Se escuchó un murmullo general de aprobación.
—Me temo que la línea de comunicaciones se ha cortado.
Era una mentira evidente, Ali estaba convencida. Pero eso formaba parte del
precio. Shoat les trazaba una línea para que la cruzaran.
—Naturalmente, pueden enviar comunicación por correo. El siguiente tren de
regreso a la ciudad de Nazca parte dentro de dos meses.
Helios jugaba fuerte, imponiendo un embargo total de información.
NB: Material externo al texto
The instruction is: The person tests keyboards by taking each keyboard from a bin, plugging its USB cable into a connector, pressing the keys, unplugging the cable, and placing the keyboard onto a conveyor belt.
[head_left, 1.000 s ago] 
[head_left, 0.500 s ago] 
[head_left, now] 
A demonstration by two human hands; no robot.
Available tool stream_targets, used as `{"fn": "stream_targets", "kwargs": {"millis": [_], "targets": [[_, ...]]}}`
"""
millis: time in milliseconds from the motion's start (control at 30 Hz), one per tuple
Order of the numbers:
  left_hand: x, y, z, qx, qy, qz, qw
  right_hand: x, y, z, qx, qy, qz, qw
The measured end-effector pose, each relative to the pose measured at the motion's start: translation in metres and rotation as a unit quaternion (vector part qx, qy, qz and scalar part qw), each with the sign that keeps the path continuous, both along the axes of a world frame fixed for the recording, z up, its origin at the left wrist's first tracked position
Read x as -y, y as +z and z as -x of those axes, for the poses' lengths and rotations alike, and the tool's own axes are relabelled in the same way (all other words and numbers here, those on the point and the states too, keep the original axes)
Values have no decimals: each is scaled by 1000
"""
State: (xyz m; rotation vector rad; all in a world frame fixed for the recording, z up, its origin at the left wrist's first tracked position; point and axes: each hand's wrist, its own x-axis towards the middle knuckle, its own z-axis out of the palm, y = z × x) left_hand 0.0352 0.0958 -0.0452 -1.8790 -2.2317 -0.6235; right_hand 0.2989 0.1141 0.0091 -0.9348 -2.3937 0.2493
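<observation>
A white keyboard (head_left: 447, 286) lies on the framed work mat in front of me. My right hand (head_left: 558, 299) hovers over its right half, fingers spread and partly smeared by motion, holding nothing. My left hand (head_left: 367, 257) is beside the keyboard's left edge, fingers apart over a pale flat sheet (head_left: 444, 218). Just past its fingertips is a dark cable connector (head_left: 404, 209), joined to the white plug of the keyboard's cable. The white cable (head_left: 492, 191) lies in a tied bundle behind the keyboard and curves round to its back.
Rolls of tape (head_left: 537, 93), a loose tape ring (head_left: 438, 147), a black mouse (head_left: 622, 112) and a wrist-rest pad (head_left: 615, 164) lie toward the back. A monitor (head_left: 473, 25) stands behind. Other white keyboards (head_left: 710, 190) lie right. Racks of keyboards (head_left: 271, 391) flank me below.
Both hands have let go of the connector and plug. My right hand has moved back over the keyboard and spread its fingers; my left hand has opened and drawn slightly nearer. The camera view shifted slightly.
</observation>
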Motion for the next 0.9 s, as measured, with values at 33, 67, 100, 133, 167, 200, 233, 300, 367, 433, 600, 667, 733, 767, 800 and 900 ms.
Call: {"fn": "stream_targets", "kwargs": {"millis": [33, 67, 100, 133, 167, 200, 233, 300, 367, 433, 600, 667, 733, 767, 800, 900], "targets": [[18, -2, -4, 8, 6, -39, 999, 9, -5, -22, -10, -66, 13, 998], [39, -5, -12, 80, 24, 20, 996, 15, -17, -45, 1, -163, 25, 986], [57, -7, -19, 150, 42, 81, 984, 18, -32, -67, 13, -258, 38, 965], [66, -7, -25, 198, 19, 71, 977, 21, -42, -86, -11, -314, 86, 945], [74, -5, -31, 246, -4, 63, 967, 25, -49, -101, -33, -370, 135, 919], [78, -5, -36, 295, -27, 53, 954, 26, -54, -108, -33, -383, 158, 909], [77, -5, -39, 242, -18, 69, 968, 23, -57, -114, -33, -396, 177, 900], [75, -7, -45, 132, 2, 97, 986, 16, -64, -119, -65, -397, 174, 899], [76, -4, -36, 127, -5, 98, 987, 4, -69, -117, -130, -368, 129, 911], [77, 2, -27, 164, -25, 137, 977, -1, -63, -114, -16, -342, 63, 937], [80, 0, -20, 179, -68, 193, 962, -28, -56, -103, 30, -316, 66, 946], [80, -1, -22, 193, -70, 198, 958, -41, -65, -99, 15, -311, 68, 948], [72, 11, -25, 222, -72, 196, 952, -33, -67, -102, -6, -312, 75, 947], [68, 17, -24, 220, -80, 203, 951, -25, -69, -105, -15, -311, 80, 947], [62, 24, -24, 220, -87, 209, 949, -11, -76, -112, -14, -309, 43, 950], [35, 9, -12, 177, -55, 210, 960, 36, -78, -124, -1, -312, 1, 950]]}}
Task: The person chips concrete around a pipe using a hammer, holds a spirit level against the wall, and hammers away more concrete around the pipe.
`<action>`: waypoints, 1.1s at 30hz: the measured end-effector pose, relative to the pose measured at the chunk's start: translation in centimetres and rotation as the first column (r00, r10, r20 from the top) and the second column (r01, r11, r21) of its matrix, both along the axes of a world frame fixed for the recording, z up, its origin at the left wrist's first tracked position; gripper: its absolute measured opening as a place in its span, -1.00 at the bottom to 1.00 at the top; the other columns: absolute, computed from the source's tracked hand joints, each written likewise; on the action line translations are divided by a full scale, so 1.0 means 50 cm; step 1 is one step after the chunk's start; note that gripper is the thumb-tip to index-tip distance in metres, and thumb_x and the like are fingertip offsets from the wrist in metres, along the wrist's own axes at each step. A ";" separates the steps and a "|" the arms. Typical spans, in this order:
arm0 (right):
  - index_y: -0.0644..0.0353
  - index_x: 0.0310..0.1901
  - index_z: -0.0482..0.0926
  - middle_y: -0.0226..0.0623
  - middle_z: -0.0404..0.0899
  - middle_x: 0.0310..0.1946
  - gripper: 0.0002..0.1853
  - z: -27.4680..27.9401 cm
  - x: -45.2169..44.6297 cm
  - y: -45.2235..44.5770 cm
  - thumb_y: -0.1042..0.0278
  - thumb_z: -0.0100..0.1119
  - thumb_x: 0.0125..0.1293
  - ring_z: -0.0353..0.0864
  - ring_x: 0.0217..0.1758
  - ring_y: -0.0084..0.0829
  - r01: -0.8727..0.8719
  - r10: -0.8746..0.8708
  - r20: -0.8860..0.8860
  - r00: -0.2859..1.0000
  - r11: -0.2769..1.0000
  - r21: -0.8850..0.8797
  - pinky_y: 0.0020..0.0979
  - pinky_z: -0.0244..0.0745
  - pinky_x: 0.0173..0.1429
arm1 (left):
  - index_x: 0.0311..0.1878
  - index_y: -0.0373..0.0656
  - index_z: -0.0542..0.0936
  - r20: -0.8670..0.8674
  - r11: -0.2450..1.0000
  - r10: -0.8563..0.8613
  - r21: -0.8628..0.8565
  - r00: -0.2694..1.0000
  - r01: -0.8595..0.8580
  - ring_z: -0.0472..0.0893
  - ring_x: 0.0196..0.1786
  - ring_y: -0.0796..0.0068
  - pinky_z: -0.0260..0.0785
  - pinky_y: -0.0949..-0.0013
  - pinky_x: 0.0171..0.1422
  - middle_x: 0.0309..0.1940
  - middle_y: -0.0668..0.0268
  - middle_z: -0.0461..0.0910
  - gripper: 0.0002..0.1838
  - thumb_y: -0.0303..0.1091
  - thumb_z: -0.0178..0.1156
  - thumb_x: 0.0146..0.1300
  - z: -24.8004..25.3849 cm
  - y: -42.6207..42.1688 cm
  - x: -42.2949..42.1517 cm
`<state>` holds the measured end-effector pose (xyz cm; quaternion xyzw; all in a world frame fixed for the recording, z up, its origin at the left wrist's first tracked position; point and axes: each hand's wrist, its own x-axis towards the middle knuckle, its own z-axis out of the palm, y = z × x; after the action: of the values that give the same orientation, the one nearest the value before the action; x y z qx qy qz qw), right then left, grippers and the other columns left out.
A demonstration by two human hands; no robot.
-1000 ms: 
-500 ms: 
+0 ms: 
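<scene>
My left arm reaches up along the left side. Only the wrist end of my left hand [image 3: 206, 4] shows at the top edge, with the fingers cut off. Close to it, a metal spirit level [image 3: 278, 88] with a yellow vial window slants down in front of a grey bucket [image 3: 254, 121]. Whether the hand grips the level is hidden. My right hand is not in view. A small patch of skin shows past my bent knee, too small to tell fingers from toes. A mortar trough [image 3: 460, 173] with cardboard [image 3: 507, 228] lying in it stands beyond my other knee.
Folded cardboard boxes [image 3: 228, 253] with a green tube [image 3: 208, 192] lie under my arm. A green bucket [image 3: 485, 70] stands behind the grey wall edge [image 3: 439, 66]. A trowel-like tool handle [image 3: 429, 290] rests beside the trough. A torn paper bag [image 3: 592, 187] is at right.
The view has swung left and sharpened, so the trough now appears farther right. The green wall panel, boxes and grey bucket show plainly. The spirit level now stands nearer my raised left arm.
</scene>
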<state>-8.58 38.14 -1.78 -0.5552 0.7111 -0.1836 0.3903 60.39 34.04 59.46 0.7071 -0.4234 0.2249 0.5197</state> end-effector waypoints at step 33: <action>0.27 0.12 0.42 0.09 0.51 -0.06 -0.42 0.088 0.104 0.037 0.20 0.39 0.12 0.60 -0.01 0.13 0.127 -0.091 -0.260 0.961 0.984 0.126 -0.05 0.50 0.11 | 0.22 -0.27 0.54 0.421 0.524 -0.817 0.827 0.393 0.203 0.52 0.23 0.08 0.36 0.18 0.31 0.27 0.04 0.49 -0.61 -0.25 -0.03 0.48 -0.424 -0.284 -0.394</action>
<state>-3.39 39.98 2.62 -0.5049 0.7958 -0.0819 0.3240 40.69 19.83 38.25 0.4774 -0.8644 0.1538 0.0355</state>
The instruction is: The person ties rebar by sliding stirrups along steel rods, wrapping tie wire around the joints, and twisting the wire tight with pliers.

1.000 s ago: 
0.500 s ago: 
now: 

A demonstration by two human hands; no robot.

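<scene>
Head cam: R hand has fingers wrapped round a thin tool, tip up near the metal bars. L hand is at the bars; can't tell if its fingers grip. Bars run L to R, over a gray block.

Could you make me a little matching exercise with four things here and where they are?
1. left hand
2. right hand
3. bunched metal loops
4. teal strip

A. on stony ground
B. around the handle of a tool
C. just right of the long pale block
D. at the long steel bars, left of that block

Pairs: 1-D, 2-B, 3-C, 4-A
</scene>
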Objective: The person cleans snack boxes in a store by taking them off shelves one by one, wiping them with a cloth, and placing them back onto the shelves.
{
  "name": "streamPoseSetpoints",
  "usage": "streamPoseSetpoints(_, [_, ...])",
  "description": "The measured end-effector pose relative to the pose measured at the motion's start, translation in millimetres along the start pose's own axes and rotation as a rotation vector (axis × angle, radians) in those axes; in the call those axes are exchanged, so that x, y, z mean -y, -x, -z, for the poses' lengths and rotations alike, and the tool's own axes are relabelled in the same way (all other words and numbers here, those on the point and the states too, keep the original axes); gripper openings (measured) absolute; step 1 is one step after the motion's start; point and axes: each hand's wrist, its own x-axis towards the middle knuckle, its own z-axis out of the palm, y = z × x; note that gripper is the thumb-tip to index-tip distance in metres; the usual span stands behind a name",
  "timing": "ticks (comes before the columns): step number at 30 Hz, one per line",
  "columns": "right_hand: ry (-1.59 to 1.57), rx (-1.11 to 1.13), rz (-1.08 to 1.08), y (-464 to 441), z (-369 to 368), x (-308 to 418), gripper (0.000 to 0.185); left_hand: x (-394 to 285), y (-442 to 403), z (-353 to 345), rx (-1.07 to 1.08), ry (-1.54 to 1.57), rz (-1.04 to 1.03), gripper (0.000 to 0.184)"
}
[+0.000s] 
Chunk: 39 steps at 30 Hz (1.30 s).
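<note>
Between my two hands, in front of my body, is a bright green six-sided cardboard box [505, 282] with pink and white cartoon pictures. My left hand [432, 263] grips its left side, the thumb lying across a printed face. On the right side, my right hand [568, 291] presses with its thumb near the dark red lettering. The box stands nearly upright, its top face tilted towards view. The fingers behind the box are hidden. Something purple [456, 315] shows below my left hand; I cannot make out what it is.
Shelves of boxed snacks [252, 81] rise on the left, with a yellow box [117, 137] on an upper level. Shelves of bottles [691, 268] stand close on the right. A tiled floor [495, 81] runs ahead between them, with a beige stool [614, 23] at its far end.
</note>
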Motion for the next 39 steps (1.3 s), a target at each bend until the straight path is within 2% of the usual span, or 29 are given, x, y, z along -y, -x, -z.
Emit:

Shoat los examinó a todos con una frialdad de reptil.
—No espero que todos los presentes aquí esta noche estén con nosotros por la
mañana. Tienen libertad para regresar a casa, naturalmente.
Al cabo de dos meses, en el tren. La expedición habría tenido unos inicios muy
difíciles si se hubiese producido alguna filtración a los medios de comunicación.
Miró su reloj.
—Se hace tarde —dijo Shoat—. La expedición se pone en marcha a las seis, de
modo que sólo disponemos de unas pocas horas para dormir donde prefieran. Será
suficiente, no obstante. Estoy firmemente convencido de que cada uno de nosotros ha
venido a este mundo con decisiones ya tomadas.
Se encendieron las luces. Ali parpadeó. Por todas partes la gente se inclinaba
hacia adelante sobre los respaldos de los asientos, se frotaba las manos, hacían
cálculos. Los rostros aparecían encendidos por el entusiasmo. Pensando
rápidamente, buscó la reacción de Ike, tratando de averiguar cómo juzgaba la
propuesta. Pero él ya se había marchado, mientras las luces estaban aún apagadas.